» **What the task asks**: All lines of the material should be given again exactly.

╔══

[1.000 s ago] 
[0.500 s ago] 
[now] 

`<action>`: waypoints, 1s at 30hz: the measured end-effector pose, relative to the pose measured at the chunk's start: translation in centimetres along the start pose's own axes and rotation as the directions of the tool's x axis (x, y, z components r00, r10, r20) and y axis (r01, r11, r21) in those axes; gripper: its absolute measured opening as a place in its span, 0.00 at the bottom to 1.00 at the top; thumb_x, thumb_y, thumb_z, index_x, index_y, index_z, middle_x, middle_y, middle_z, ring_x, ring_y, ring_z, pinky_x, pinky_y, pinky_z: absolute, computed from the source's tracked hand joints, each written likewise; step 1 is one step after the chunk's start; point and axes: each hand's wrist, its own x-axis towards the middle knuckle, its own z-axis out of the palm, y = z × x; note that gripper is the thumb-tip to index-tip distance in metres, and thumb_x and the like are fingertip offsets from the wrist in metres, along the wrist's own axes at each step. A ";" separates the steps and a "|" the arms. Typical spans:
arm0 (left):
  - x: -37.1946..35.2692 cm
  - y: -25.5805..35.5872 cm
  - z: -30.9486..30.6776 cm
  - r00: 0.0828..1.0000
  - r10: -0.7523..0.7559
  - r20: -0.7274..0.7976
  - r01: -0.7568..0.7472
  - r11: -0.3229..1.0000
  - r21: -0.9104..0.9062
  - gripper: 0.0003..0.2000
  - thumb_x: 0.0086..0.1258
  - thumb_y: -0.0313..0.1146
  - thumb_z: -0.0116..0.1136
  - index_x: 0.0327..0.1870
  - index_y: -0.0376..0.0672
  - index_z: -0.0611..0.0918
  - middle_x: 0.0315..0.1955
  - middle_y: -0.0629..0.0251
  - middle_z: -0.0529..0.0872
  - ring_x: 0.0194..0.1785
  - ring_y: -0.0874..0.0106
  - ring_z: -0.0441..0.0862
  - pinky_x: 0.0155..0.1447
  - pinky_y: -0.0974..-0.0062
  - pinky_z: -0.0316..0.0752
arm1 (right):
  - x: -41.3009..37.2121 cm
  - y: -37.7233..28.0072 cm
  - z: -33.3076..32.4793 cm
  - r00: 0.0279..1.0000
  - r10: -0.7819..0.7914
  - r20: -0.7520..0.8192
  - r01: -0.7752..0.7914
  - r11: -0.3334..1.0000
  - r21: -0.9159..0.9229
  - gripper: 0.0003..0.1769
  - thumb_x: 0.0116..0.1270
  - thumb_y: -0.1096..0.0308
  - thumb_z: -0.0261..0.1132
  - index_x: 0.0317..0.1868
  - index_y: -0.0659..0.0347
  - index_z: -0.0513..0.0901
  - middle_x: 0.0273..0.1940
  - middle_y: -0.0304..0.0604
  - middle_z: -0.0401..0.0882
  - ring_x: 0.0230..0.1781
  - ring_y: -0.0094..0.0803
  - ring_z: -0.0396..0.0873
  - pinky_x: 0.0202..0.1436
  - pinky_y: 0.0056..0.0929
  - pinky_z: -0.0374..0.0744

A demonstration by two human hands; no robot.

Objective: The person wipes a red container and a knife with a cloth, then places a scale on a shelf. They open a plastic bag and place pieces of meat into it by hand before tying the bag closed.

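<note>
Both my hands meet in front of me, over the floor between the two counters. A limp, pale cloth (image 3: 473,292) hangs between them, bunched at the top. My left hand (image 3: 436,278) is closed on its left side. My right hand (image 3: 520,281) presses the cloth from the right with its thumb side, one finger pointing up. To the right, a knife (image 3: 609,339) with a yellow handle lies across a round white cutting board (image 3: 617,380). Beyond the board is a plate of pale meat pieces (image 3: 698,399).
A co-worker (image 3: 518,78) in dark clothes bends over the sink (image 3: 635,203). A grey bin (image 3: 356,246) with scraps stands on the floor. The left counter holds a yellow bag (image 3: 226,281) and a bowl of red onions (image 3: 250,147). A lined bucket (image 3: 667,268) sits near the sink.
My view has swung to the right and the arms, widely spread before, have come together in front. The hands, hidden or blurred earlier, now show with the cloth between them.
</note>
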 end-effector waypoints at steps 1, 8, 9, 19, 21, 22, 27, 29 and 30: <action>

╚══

» **Answer space**:
[1.000 s ago] 
[0.500 s ago] 
[now] 

`<action>`: waypoints, 1s at 30hz: the measured end-effector pose, relative to the pose measured at the chunk's start: translation in centimetres along the start pose's own axes and rotation as the directions of the tool's x axis (x, y, z components r00, r10, r20) and y axis (r01, r11, r21) in those axes; gripper: its absolute measured opening as a place in its span, 0.00 at the bottom to 1.00 at the top; thumb_x, thumb_y, thumb_z, index_x, index_y, index_z, middle_x, middle_y, middle_z, ring_x, ring_y, ring_z, pinky_x, pinky_y, pinky_z: absolute, computed from the source's tracked hand joints, each written likewise; step 1 is one step after the chunk's start; point and axes: each hand's wrist, its own x-axis towards the middle knuckle, its own z-axis out of the palm, y = z × x; note that gripper is the thumb-tip to index-tip distance in metres, and thumb_x and the like are fingertip offsets from the wrist in metres, along the wrist's own axes at each step. A ";" separates the steps and a "|" the arms. Typical spans:
arm0 (left):
  - x: -37.1946..35.2692 cm
  - y: -25.5805..35.5872 cm
  - z: -30.9486..30.6776 cm
  - r00: 0.0828..1.0000
  - r10: -0.7523..0.7559
  - r20: -0.7274..0.7976
  - r01: -0.7568..0.7472
  - r11: -0.3229..1.0000
  - r21: -0.9104..0.9062
  - gripper: 0.0003..0.2000
  - thumb_x: 0.0086..0.1258
  - thumb_y: -0.0313..0.1146
  - thumb_z: -0.0116..0.1136
  - index_x: 0.0327..0.1870
  - index_y: -0.0376..0.0672
  - index_z: -0.0611..0.0918
  - middle_x: 0.0315..0.1955
  - middle_y: -0.0629..0.0251
  - middle_z: -0.0529..0.0872
  - ring_x: 0.0194..0.1785
  - ring_y: -0.0874..0.0106
  - ring_z: -0.0441..0.0862
  - pinky_x: 0.0155..0.1447
  - pinky_y: -0.0974..-0.0062
  - pinky_z: -0.0316..0.0752
arm1 (right):
  - x: -41.3009..37.2121 cm
  - y: -37.7233..28.0072 cm
  - z: -33.3076..32.4793 cm
  - r00: 0.0279..1.0000
  - r10: -0.7819..0.7914
  - r20: -0.7520..0.8192
  - r01: -0.7752..0.7914
  - r11: -0.3334..1.0000
  - r21: -0.9159..0.9229
  - gripper: 0.0003..0.1769
  - thumb_x: 0.0116..0.1270
  - thumb_y: -0.1096..0.0308
  - thumb_z: -0.0261..0.1132
  - index_x: 0.0317..0.1868
  - index_y: -0.0659..0.0347
  - index_z: -0.0513..0.0901
  - middle_x: 0.0273..0.1940
  - middle_y: -0.0304..0.0604
  - middle_z: -0.0401..0.0882
  - ring_x: 0.0230..0.1781
  - ring_y: -0.0094..0.0803
  - ring_z: -0.0396..0.0873
  - pinky_x: 0.0202..0.1436
  - pinky_y: 0.0056..0.0929
  - pinky_z: -0.0374..0.0744

A demonstration by two human hands; no robot.

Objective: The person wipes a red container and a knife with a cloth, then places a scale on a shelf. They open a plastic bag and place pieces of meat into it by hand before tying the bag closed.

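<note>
Both my hands meet in front of me, over the floor between the two counters. A limp, pale cloth (image 3: 473,292) hangs between them, bunched at the top. My left hand (image 3: 436,278) is closed on its left side. My right hand (image 3: 520,281) presses the cloth from the right with its thumb side, one finger pointing up. To the right, a knife (image 3: 609,339) with a yellow handle lies across a round white cutting board (image 3: 617,380). Beyond the board is a plate of pale meat pieces (image 3: 698,399).
A co-worker (image 3: 518,78) in dark clothes bends over the sink (image 3: 635,203). A grey bin (image 3: 356,246) with scraps stands on the floor. The left counter holds a yellow bag (image 3: 226,281) and a bowl of red onions (image 3: 250,147). A lined bucket (image 3: 667,268) sits near the sink.
My view has swung to the right and the arms, widely spread before, have come together in front. The hands, hidden or blurred earlier, now show with the cloth between them.
</note>
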 end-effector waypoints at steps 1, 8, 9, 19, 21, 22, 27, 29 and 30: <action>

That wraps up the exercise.